Ray Tracing

Brian_Barnes · January 25, 2013, 2:58pm

Since SDL made this cross platform, I thought I’d give everybody here a
chance to play with my new project. I added a true ray-tracing API
(free and open source) to my 3D engine.

It does something nobody else does (as far as I know) as it handles
rastering effects – normal, specular, and glow mapping – and things
you normally only see in rastering systems like layered effects. And
it’s fast.

But you need at least a fast quad core, or don’t bother.

For OS X (Lion is best):
http://www.klinksoftware.com/download/dim3RT_OSX.zip
For Windows (Tested up to 7):
http://www.klinksoftware.com/download/dim3RT_win32.zip

It’s a 5 level shooter.
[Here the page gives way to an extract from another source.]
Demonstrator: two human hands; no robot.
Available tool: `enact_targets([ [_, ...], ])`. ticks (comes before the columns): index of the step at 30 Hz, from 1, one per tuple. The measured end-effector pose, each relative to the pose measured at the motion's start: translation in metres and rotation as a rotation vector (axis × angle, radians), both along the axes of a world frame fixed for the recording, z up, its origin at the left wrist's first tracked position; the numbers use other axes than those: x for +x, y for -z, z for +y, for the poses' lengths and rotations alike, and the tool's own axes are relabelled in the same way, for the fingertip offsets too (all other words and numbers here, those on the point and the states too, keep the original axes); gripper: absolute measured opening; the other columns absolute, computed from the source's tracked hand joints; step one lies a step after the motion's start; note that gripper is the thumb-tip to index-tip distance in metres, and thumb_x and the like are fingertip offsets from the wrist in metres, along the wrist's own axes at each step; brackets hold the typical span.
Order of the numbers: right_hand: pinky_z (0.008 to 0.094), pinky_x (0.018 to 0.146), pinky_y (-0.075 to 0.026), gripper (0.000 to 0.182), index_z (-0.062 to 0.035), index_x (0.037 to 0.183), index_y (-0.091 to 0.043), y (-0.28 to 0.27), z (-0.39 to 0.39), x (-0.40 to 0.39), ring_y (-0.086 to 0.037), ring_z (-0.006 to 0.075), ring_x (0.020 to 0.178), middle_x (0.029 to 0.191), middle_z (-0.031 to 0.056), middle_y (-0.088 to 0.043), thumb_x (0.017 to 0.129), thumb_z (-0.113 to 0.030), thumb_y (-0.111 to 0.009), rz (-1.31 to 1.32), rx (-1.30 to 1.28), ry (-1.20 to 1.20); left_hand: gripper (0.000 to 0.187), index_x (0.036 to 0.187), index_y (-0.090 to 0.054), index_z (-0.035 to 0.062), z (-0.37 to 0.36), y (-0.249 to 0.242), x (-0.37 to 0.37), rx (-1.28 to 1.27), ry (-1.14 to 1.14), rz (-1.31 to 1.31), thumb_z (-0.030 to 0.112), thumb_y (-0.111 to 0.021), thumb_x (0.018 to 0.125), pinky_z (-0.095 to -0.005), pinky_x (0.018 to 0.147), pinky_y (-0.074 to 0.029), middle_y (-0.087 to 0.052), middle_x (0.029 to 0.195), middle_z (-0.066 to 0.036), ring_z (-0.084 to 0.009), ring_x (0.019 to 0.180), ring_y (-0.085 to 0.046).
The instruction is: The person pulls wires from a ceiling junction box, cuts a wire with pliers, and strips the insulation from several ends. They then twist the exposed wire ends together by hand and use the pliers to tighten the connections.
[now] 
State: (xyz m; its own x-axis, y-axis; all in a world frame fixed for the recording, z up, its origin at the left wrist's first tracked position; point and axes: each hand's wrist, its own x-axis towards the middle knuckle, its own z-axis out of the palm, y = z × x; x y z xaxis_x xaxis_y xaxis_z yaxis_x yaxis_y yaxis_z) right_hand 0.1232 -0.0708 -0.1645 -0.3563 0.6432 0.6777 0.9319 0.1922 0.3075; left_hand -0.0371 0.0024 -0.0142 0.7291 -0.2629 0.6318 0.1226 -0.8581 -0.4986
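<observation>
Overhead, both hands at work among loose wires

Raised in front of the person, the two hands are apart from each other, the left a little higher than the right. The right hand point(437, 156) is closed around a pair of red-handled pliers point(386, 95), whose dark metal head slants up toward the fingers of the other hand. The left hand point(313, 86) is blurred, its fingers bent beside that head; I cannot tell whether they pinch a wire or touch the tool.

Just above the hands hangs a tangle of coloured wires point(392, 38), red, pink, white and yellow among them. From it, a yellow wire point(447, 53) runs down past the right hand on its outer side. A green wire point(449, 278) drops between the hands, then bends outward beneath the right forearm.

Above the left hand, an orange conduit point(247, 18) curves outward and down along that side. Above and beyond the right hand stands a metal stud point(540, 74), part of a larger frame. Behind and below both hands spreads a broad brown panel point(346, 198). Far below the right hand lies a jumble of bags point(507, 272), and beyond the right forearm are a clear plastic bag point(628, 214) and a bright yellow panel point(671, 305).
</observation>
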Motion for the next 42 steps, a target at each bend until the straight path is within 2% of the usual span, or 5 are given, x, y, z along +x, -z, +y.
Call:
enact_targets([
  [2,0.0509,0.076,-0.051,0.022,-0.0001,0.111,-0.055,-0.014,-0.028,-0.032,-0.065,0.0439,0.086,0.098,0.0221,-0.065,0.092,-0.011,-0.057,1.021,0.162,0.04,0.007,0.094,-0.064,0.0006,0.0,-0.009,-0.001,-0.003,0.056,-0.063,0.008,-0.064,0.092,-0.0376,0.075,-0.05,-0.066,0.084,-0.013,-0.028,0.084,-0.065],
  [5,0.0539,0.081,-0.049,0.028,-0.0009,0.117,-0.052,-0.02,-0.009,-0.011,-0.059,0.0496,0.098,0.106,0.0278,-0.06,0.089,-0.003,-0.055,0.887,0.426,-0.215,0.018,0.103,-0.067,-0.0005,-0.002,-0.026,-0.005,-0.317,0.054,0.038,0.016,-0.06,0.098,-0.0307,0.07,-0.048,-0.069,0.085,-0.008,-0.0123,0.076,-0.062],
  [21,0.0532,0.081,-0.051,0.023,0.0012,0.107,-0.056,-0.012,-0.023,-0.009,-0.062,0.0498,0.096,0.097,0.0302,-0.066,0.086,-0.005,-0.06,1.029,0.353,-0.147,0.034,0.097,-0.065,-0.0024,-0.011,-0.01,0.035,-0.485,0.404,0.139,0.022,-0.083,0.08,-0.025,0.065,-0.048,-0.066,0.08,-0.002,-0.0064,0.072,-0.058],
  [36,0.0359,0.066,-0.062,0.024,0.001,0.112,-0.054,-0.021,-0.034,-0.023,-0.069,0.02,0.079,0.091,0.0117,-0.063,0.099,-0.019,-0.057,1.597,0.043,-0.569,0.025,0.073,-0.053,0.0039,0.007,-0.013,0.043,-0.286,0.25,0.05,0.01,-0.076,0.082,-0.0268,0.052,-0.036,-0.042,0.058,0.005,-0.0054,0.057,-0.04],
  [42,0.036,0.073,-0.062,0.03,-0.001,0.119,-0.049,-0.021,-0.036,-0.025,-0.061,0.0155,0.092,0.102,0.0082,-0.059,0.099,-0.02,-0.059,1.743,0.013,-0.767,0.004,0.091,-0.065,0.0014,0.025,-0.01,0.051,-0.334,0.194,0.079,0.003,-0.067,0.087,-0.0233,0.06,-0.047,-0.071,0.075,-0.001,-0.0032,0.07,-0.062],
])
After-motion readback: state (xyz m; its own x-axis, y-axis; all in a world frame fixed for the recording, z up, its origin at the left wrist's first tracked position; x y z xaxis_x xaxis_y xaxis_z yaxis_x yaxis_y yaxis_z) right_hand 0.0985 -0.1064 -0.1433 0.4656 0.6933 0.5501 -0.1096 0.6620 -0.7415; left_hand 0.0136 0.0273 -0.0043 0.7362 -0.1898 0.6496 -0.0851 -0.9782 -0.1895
For those that might care to look at the API,
it’s here: http://www.klinksoftware.com/download/ray_interface.h

I know how hard this would be, but I’d love for this to become a
standard and maybe eventually get hardware support, so if anybody knows
a good place for me to show this to that might help, please send me an
email!

[>] Brian

Sik_the_hedgehog · January 26, 2013, 3:12am

I know how hard this would be, but I’d love for this to become a
standard and maybe eventually get hardware support, so if anybody knows
a good place for me to show this to that might help, please send me an
email!

Hardware support isn’t that far, in fact shaders are mostly there,
you’d just need to allow them to cast new rays and be able to
accumulate the results for all rays.

The problem, as usual, is the raytracing itself… Hardware algorithms
need to be much simpler than software can afford in order to be
possible to implement, so unless there’s an algorithm that’s fast
and extremely simple, we won’t see raytracing in hardware any time
soon (and by this I mean hardwired, much like how triangle
rasterization is hardwired).

Which reminds me: raycasting is essentially 2D raytracing. It could
make for an easy way to experiment with new raytracing algorithms,
since after that it’s only a matter of adding an extra axis, and most
of the time math can be easily expanded to just account for the extra
axis.

Brian_Barnes · January 27, 2013, 2:39am

Sik the hedgehog <sik.the.hedgehog at gmail.com> wrote:

I know how hard this would be, but I’d love for this to become a
standard and maybe eventually get hardware support, so if anybody knows
a good place for me to show this to that might help, please send me an
email!

Hardware support isn’t that far, in fact shaders are mostly there,
you’d just need to allow them to cast new rays and be able to
accumulate the results for all rays.

The problem, as usual, is the raytracing itself… Hardware algorithms
need to be much simpler than software can afford in order to be
possible to implement, so unless there’s an algorithm that’s fast
and extremely simple, we won’t see raytracing in hardware any time
soon (and by this I mean hardwired, much like how triangle
rasterization is hardwired).

Not to take up too much bandwidth as it’s a little OT, but GPUs would be a bad idea. Ray tracing is too loop and branch oriented. Since ray tracing is the perfect example of parallelism (not counting memory contention), a large collection of small regular CPU cores would be better. As processors get faster and more multicore, it’s possible to do it all CPU bound. Hardware ray tracing is very possible, it just might be a very large board; ARM cpus in bulk can be relatively cheap.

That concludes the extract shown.